Your answer should be the lines below from the one with "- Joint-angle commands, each" to the one with "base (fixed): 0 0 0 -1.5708", both included, given again exactly and with nothing added.
### Data ###
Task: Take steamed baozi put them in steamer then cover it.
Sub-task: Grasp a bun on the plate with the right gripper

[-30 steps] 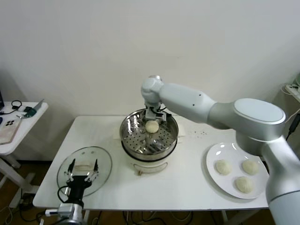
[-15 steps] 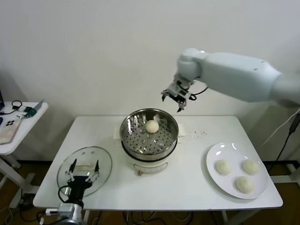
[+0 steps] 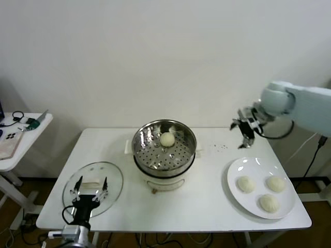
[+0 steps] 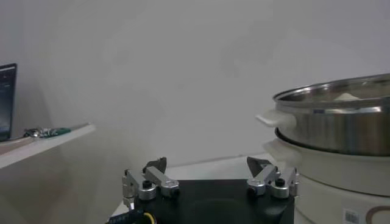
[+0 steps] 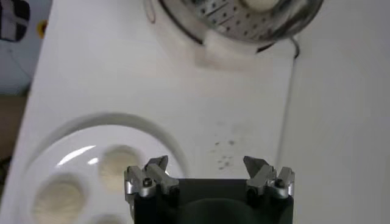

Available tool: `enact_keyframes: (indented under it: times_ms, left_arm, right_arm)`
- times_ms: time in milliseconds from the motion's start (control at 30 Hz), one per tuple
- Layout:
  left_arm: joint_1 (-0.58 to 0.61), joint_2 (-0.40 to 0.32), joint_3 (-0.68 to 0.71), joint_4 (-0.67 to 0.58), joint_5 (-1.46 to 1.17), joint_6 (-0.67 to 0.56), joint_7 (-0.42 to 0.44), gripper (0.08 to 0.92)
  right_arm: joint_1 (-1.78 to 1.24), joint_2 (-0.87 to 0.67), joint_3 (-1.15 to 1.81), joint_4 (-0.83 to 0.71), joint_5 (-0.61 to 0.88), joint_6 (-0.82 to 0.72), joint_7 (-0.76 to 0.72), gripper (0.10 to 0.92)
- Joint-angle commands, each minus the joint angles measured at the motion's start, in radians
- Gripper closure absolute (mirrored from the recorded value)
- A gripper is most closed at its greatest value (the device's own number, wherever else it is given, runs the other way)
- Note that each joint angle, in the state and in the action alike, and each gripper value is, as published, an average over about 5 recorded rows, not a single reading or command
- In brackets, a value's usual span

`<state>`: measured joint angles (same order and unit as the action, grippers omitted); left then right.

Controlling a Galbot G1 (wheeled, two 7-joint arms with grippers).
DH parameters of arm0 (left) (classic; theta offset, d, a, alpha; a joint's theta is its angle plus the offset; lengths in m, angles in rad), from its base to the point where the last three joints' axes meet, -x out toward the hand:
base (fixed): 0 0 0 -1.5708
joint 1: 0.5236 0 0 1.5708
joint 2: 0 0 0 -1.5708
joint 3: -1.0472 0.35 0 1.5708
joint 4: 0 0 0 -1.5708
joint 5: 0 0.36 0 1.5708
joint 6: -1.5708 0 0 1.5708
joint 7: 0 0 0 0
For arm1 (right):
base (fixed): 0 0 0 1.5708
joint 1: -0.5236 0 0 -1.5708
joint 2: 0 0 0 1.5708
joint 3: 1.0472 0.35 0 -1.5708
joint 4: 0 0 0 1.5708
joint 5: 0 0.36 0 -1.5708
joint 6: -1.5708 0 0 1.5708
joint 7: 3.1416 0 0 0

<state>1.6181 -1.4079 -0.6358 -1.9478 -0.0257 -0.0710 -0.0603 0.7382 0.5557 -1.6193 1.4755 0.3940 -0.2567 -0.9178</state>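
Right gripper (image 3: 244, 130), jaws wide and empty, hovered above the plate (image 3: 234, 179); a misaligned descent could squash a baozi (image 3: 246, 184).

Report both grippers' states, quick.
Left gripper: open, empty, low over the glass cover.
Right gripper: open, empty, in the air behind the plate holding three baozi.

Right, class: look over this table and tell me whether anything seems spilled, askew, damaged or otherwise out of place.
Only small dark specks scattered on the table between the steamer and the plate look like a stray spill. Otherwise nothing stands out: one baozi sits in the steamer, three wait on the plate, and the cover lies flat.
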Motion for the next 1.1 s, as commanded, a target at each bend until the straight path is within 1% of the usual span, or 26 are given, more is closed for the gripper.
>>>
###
Result below.
- Joint-angle commands, each minus the joint angles measured at the motion's start, in radians
- Gripper closure absolute (mirrored from the recorded value)
- A gripper is most closed at its greatest value (the device's own number, wherever else it is given, runs the other way)
- Note that each joint angle, in the state and in the action alike, and each gripper value is, as published, an average over about 5 recorded rows, not a single reading or command
- In brackets, a value's usual span

`<state>`: measured joint angles (same order and unit as the action, grippers omitted); left then right.

Controlling a Galbot G1 (wheeled, two 7-joint arms with grippers).
DH parameters of arm0 (left) (classic; theta offset, d, a, alpha; a joint's theta is its angle plus the offset; lengths in m, angles in rad), from its base to the point where the last three joints' axes meet, -x out toward the hand:
base (fixed): 0 0 0 -1.5708

This is the complete output for the exercise.